There is a line below that contains "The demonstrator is". Please reproduce it and all following lines exactly, through the final one.

*** Opening Data ***

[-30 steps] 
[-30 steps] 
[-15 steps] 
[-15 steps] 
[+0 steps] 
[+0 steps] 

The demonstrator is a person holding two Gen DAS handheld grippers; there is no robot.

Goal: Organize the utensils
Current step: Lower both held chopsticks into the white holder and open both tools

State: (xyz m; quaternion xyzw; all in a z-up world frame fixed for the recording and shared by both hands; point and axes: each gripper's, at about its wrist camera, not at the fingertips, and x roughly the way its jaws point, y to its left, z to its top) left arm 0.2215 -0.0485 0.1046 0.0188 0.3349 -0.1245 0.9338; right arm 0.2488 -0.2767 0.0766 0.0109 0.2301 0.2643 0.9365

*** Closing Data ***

Exercise solution →
The demonstrator is a person holding two Gen DAS handheld grippers; there is no robot.

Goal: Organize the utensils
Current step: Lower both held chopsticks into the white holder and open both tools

State: (xyz m; quaternion xyzw; all in a z-up world frame fixed for the recording and shared by both hands; point and axes: each gripper's, at about its wrist camera, not at the fingertips, and x roughly the way its jaws point, y to its left, z to its top) left arm 0.2215 -0.0485 0.1046 0.0188 0.3349 -0.1245 0.9338; right arm 0.2488 -0.2767 0.0766 0.0109 0.2301 0.2643 0.9365

This is the complete answer to the exercise.